Enfin, si la SNCF croyait à sa propre thèse, elle n’aurait pas manqué d’appeler en garantie l’État.

IV) Sur l’indemnité au titre du décret de 1961

Il a déjà été répondu à ce moyen que le tribunal a envisagé de soulever d’office et notamment sur le fait qu’il ne s’agit pas du même préjudice.

Toutefois, les exposants qui ne souvenaient plus qu’ils avaient perçu la somme de 1710 francs reconnaissent l’avoir reçue au vu des documents produits.

Cela ne change toutefois strictement rien à leur position. La perception psychologique (et à notre sens juridique pour des raisons déjà données) de ces sommes était qu’il s’agissait d’argent allemand pour le préjudice causé par les nazis, et non pour celui causé par Vichy.

Enfin, il convient de souligner que l’idée soutenue par l’État selon laquelle il faudrait prendre en compte, dans l’hypothèse d’une déduction de cette indemnité, la valeur en termes de pouvoir d’achat (soit environ 2000 €) et non la valeur nominale (260,69 €) paraît contraire au principe du nominalisme monétaire (Code civil, art. 1895, code monétaire et financier, art. L 112-1).

V) Frais irrépétibles

Les exposants s’étaient abstenus jusqu’à maintenant, compte tenu de l’objet du procès, de demander une condamnation au titre des frais irrépétibles.
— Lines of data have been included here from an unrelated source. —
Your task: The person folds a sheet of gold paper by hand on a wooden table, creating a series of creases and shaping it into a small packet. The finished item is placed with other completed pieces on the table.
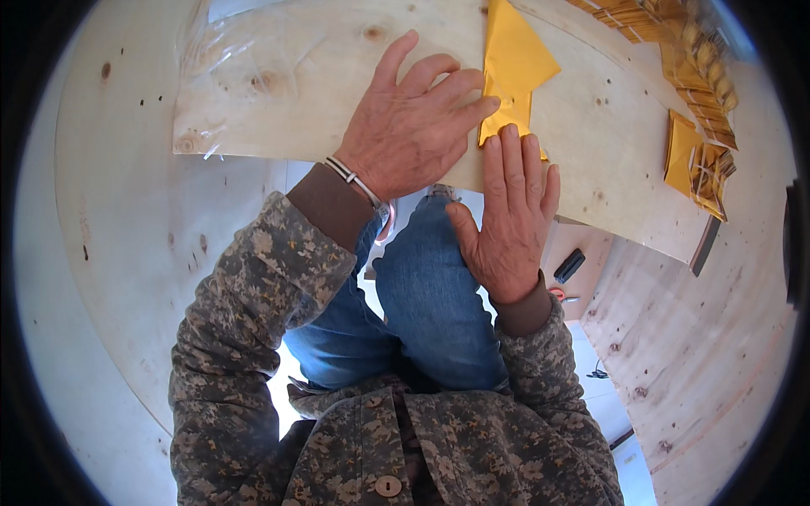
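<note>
A folded piece of gold paper [515,72] lies on the wooden board ahead of me, with a pointed flap sticking out to its right. My left hand [413,122] is over its left side, palm down, fingers bent and apart, one fingertip touching the paper. Whether its thumb meets the paper is hidden. My right hand [510,211] rests at the near end of the paper, fingers stretched out with their tips on the lower edge and the thumb held away.
Folded gold pieces [699,164] sit at the board's right end, and more line the far right. Clear plastic film [245,63] covers the board's left part. Below the board [607,202] are a black object [569,266] and red-handled scissors [559,295].
</note>
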Tool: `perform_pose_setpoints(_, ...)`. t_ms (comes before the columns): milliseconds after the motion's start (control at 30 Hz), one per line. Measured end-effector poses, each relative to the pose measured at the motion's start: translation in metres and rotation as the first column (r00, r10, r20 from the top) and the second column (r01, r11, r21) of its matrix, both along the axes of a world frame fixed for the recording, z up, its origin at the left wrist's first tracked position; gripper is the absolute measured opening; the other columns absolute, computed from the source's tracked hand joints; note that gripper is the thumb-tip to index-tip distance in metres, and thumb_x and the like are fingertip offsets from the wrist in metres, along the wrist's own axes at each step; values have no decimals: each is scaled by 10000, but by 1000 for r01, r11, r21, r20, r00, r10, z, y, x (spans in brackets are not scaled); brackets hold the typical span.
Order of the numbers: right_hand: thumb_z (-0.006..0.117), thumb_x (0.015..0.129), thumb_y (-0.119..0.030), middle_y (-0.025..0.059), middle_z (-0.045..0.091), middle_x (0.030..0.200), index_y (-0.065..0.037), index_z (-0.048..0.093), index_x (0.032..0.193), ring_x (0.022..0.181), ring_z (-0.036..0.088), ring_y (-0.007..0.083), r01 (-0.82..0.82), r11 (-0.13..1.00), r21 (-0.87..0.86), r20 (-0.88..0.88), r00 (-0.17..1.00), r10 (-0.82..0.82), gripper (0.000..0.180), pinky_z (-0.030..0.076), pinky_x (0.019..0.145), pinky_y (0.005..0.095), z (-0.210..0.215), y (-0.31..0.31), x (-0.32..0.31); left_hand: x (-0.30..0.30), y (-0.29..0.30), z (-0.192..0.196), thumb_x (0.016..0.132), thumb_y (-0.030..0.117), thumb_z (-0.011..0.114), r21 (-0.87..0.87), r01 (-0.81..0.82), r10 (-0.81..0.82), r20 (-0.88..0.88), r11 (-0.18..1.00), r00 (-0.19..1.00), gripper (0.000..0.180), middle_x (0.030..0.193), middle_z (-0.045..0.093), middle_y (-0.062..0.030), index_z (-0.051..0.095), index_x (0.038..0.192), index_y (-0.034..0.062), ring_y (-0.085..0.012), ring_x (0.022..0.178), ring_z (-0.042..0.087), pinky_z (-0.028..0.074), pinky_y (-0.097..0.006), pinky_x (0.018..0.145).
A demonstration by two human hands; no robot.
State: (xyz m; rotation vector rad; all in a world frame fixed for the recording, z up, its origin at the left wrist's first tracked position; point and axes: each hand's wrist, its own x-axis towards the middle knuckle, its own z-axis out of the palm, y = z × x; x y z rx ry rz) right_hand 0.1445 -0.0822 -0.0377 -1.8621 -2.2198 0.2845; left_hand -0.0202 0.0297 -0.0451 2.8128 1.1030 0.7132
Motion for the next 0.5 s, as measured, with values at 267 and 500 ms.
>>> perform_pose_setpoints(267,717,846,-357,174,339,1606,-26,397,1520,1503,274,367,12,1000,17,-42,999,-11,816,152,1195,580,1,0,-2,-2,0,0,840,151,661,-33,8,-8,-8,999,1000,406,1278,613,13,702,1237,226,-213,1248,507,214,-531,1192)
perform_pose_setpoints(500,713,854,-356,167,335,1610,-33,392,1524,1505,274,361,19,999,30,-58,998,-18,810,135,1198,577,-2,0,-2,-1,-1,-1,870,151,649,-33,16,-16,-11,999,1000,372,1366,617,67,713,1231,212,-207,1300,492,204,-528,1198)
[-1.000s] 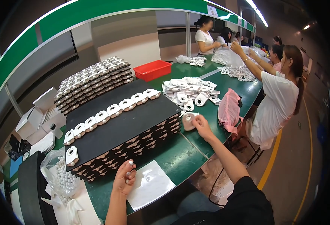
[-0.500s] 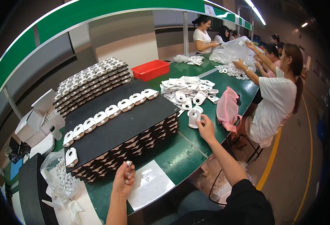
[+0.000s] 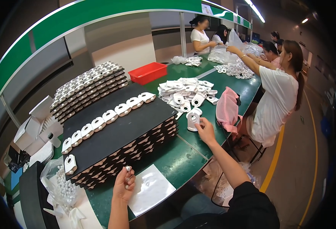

Devant l’attitude des défendeurs, et notamment en raison du fait que l’État et la SNCF osent opposer une mesquine prescription à leur action, et remettre en cause tant la position politique de l’État que le caractère imprescriptible du crime contre l’Humanité, ils changent de position et demandent que l’État et la SNCF soient condamnés in solidum à payer 6000 € au titre des frais irrépétibles à M. S. et 6000 € au même titre aux ayants-droits de M. Georges Lipietz, sur le fondement de l’article L 761-1 du code de justice administrative.

Conclusions

Par tous ces moyens et tous autres à produire, déduire, ou suppléer, au besoin même d’office, les exposants
1°/ - persistent en leurs moyens et conclusions antérieurs.
2°/ - demandent en outre que la SNCF et l’État soient condamnés, in solidum à payer au titre de l’article L 761-1 du code de justice administrative 6000 € à Guidéon S. , 1500 € à Mme Colette Lipietz, 1500 € à Monsieur Alain Lipietz, 1500 € à Mme Catherine Lipietz et 1500 € à Mme Hélène Lipietz.

Pour A.C.A.C.C.I.A., Rémi ROUQUETTE

PRODUCTIONS SUPPLÉMENTAIRES

14 Article des échos du 9 et 10 novembre 2001
15 Extraits de sites internet français.
16 Extraits de sites internet américains.